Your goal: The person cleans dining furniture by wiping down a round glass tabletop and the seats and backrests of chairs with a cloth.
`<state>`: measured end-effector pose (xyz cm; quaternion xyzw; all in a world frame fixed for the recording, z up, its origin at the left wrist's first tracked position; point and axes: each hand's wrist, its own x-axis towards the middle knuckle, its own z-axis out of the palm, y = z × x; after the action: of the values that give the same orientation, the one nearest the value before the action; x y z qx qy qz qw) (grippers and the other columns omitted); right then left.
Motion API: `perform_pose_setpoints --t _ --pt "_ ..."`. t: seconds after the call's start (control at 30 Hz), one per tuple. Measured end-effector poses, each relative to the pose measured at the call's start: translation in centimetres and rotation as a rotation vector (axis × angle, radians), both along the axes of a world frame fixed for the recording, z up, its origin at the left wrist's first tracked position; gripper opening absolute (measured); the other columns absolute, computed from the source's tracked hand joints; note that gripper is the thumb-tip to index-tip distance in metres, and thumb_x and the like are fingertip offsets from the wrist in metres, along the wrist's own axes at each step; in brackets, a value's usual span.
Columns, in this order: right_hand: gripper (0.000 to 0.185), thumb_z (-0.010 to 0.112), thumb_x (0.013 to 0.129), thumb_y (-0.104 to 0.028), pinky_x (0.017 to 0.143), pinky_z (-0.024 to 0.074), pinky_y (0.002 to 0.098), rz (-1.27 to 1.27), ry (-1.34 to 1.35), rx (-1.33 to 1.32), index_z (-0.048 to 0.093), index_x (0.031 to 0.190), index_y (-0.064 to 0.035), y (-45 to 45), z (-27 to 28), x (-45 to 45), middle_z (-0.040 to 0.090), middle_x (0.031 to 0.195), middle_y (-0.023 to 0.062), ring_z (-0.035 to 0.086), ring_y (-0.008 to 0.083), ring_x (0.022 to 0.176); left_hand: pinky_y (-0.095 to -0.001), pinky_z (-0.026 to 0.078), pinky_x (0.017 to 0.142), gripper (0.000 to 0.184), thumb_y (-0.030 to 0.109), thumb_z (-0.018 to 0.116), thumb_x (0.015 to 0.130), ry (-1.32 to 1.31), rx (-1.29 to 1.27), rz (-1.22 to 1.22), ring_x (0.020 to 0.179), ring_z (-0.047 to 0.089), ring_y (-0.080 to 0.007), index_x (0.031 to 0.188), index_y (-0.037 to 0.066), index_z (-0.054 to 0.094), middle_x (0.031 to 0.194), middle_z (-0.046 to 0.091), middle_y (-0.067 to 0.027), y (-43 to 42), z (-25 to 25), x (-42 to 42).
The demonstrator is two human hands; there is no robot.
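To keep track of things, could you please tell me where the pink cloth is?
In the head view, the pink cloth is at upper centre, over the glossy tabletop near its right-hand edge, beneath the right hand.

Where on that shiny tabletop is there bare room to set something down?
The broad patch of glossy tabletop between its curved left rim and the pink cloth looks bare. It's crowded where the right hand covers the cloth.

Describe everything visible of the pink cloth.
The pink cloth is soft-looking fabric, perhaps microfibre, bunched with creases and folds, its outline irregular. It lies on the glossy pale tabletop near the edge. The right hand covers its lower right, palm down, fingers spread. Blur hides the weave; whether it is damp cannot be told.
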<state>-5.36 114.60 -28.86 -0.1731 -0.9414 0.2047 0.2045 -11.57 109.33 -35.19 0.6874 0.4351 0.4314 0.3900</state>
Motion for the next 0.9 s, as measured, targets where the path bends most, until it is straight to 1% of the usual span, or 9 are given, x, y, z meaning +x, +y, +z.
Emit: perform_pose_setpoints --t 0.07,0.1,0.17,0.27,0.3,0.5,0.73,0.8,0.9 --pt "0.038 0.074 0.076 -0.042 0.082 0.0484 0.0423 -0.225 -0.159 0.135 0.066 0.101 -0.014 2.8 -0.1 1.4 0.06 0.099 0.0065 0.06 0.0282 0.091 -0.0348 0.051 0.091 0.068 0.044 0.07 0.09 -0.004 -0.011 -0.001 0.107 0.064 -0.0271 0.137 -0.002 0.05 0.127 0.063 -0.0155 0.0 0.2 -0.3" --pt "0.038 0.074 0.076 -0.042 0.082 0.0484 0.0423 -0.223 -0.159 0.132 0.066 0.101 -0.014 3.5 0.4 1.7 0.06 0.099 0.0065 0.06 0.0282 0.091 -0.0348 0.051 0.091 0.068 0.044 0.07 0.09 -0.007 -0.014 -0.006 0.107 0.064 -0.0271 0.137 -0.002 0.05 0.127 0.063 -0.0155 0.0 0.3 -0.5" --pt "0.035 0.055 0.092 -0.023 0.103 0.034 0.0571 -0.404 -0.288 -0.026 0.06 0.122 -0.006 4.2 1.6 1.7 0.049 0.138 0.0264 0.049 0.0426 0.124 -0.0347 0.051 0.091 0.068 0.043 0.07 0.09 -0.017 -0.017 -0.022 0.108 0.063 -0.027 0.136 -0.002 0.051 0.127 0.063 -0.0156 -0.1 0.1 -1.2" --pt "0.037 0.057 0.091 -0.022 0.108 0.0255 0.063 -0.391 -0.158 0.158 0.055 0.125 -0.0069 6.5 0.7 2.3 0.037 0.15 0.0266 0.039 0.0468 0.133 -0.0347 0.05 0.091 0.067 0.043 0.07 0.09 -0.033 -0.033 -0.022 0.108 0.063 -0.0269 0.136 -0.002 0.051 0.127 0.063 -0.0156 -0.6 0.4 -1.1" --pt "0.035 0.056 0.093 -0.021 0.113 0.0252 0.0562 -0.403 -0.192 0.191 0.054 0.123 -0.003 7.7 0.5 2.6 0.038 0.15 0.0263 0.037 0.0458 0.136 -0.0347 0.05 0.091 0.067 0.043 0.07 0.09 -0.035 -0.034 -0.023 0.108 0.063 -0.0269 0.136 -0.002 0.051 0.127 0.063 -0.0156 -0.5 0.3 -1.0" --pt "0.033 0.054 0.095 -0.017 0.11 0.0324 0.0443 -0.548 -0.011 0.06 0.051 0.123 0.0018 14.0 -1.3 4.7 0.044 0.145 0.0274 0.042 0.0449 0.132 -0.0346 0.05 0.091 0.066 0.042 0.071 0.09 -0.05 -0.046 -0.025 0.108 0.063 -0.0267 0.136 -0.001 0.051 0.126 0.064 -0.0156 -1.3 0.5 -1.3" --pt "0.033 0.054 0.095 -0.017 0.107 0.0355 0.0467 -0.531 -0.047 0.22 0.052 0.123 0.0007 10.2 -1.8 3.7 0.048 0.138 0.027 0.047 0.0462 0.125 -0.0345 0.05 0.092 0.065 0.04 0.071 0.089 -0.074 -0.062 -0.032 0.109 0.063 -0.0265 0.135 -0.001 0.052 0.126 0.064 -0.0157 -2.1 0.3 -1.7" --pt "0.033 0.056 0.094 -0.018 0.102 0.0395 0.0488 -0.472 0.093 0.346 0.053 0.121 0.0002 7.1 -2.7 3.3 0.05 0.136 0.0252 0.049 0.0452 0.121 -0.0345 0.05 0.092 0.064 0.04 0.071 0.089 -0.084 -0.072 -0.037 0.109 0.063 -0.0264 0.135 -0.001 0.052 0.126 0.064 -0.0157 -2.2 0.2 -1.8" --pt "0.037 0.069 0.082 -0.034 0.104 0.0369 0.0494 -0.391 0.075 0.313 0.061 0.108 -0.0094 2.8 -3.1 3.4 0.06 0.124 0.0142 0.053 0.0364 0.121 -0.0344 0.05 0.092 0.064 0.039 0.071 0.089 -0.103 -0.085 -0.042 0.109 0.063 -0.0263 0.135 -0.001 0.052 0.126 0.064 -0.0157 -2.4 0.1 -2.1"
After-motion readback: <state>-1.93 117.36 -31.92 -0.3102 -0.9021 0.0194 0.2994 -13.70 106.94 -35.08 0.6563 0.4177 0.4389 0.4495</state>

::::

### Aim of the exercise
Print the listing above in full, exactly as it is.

### Result for this task
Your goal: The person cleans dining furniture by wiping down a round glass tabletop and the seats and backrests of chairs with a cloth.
`<state>`: measured end-effector pose (xyz cm; quaternion xyzw; all in a world frame fixed for the recording, z up, its origin at the left wrist's first tracked position; point and axes: each hand's wrist, its own x-axis towards the middle knuckle, its own z-axis out of the palm, y = z × x; after the action: of the values that give the same orientation, the one nearest the value before the action; x y z qx qy qz qw) (grippers and the other columns omitted); right then left.
Motion API: `perform_pose_setpoints --t _ --pt "_ ..."`. t: seconds after the call's start (control at 30 Hz), one per tuple. Measured end-effector poses, each relative to the pose measured at the call's start: translation in centimetres and rotation as a rotation vector (axis × angle, radians), both along the axes of a world frame fixed for the recording, z up, its origin at the left wrist's first tracked position; gripper opening absolute (measured); the other columns absolute, computed from the source's tracked hand joints; note that gripper is the thumb-tip to index-tip distance in metres, and thumb_x and the like are fingertip offsets from the wrist in metres, along the wrist's own axes at each step; in brackets, a value's usual span.
Columns, in this order: right_hand: gripper (0.000 to 0.185), thumb_z (-0.010 to 0.112), thumb_x (0.013 to 0.129), thumb_y (-0.104 to 0.028), pinky_x (0.017 to 0.143), pinky_z (-0.024 to 0.074), pinky_y (0.002 to 0.098), rz (-1.27 to 1.27), ry (-1.34 to 1.35), rx (-1.33 to 1.32), index_z (-0.048 to 0.093), index_x (0.031 to 0.190), index_y (-0.064 to 0.035), y (-45 to 45), z (-27 to 28), x (-45 to 45), middle_z (-0.040 to 0.090), middle_x (0.031 to 0.195), middle_y (-0.023 to 0.062), ring_z (-0.035 to 0.086), ring_y (-0.008 to 0.083), ring_x (0.022 to 0.176); left_hand: pinky_y (-0.095 to -0.001), pinky_z (-0.026 to 0.078), pinky_x (0.017 to 0.142), gripper (0.000 to 0.184), thumb_y (-0.030 to 0.109), thumb_z (-0.018 to 0.116), thumb_x (0.015 to 0.130), ry (-1.32 to 1.31), rx (-1.29 to 1.27), rz (-1.22 to 1.22), ring_x (0.020 to 0.179), ring_z (-0.047 to 0.089), ring_y (-0.080 to 0.007), index_x (0.031 to 0.188), index_y (-0.037 to 0.066), index_z (-0.054 to 0.094), middle_x (0.031 to 0.194), middle_z (-0.046 to 0.091), middle_y (-0.067 to 0.027), y (-43 to 42), z (-25 to 25), x (-42 to 42).
The demonstrator is two human hands; there is no robot.
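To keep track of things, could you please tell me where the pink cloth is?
In the head view, the pink cloth is at upper centre, over the glossy tabletop near its right-hand edge, beneath the right hand.

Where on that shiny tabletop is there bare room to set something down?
The broad patch of glossy tabletop between its curved left rim and the pink cloth looks bare. It's crowded where the right hand covers the cloth.

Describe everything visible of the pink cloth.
The pink cloth is soft-looking fabric, perhaps microfibre, bunched with creases and folds, its outline irregular. It lies on the glossy pale tabletop near the edge. The right hand covers its lower right, palm down, fingers spread. Blur hides the weave; whether it is damp cannot be told.
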<state>-5.36 114.60 -28.86 -0.1731 -0.9414 0.2047 0.2045 -11.57 109.33 -35.19 0.6874 0.4351 0.4314 0.3900</state>
Motion for the next 0.9 s, as measured, targets where the path bends most, until it is straight to 1% of the usual span, or 9 are given, x, y, z meaning +x, +y, +z.
Emit: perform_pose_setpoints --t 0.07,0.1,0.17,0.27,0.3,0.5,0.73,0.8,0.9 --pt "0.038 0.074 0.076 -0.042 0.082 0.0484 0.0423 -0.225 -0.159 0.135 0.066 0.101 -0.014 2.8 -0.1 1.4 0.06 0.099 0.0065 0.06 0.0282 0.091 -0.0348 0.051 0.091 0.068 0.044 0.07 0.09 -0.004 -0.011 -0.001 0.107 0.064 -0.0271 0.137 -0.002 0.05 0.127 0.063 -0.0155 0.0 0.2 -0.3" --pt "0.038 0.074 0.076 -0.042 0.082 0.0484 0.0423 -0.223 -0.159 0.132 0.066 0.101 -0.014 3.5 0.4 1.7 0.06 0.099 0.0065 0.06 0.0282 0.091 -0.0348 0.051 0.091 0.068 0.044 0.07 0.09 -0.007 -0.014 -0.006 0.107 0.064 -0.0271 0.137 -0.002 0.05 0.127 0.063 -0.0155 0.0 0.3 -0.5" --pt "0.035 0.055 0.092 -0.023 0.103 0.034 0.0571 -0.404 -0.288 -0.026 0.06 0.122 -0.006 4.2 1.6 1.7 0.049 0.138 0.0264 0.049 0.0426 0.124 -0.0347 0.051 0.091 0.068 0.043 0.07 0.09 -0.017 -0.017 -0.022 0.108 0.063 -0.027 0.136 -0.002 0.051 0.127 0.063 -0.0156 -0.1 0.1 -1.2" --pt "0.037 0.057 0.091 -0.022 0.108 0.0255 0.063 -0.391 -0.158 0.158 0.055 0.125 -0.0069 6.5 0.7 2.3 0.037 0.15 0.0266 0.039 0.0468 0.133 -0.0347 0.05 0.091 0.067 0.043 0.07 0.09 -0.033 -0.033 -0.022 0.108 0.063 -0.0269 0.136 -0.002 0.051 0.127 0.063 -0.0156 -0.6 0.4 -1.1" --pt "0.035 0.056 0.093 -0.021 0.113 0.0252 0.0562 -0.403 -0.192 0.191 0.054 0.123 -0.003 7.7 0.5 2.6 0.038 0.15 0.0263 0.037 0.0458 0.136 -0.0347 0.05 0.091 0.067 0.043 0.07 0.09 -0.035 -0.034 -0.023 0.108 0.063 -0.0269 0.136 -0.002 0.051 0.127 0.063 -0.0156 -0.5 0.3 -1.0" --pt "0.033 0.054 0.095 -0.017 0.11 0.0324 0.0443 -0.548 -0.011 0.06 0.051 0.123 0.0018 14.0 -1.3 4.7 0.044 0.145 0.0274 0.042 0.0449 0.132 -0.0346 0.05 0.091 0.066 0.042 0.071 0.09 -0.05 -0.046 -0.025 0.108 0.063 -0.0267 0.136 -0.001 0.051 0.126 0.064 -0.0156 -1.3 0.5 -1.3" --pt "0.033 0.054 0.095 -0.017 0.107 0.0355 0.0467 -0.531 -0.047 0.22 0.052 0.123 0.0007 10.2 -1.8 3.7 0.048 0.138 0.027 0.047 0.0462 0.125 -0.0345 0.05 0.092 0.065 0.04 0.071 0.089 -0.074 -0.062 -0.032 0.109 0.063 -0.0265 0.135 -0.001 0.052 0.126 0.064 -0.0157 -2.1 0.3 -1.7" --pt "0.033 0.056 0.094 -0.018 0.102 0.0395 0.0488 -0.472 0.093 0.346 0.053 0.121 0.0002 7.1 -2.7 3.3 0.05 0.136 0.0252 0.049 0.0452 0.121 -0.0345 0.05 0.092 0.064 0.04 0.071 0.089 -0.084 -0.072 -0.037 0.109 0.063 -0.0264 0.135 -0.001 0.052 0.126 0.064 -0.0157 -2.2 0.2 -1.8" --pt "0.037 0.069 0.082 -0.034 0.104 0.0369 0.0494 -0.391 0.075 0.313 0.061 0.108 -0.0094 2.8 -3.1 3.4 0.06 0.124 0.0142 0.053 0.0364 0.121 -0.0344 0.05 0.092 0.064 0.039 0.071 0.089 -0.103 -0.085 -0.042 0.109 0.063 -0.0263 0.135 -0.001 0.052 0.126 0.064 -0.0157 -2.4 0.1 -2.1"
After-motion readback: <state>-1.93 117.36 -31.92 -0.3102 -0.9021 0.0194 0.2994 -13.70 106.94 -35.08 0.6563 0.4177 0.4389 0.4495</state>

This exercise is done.